I am using the following code. I have about a million tweets. f_clean_tweets <- function (tweets) {

clean_tweets = gsub('(RT|via)((?:\b\W@\w+)+)', '', tweets) clean_tweets = gsub('@\w+', '', clean_tweets) clean_tweets = gsub('[[:punct:]]', '', clean_tweets) clean_tweets = gsub('[[:digit:]]', '', clean_tweets) clean_tweets = gsub('http\w+', '', clean_tweets) clean_tweets = gsub('[ \t]{2,}', '', clean_tweets) clean_tweets = gsub('^\s+|\s+$', '', clean_tweets) clean_tweets = gsub('<.>', '', enc2native(clean_tweets)) clean_tweets = tolower(clean_tweets)

clean_tweets }

text_data = df_new$text clean_tweets <- f_clean_tweets(text_data) emotions <- get_nrc_sentiment(clean_tweets)

FelixPeckitt commented 3 years ago

Thanks for the code sample.
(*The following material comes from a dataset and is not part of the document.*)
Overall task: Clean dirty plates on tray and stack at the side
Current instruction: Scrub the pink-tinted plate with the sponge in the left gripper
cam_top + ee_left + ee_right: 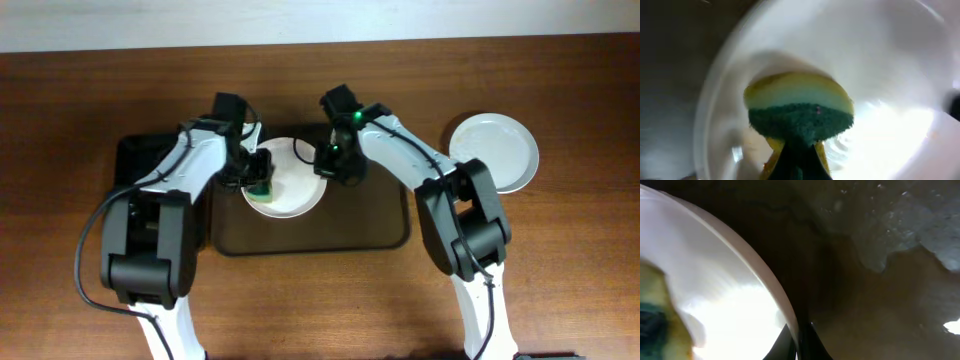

So I’m assuming the cleansing is working fine, and it’s the get_nrc_sentiment that is taking up the most time - is that correct, and you can run the code on a subset of your million tweets?

depending on what machine you are running your code on, you could partition the tweets into different groups, perhaps by starting letter or range of letters, then run this in parallel. https://www.r-bloggers.com/2017/10/running-r-code-in-parallel/ Alternatively, the simple approach of you are struggling to find the hardware would be to run a partition one at a time, saving the results to file or workspace, then combining afterwards. This would have the advantage verifying that your code is running, but would require more effort on your part.

Apart from running this code on a more powerful cloud instance, all I can suggest is leaving it to run overnight.

i hope this helps!

sutravekruttika commented 3 years ago

Yes, the cleansing is fine. get_nrc_sentiment took hours to complete on a subset of my data(~200k tweets). I got the results when I left it to run for a couple of hours. Looks like I will just repeat this process on small chunks of data. Thank you for pointing me in the right direction.

FelixPeckitt commented 3 years ago

No problem. If you come up with something that helps, do post a snippet back so it can help others

luisignaciomenendez commented 3 years ago

Yes, the cleansing is fine. get_nrc_sentiment took hours to complete on a subset of my data(~200k tweets). I got the results when I left it to run for a couple of hours. Looks like I will just repeat this process on small chunks of data. Thank you for pointing me in the right direction.

Hello

I am facing the same issues here. My data consists of 340.000 tweets approx. and I am trying to use the get_nrc_sentiment on it. However, I have timed the code to see an estimation of the total time (as I left it overnight but it didnt finish), and I get that it would last about 14 days in my case.

As you mentioned it took some hours in your comment I wondered if there is something wrong or maybe if someone came up with a solution ( also whether someone has tried parallelisation successfully)? Is it normal to last that much?

This is my current code: emotions = get_nrc_sentiment(blm2$stripped_text) which takes 3.6 seconds per tweet.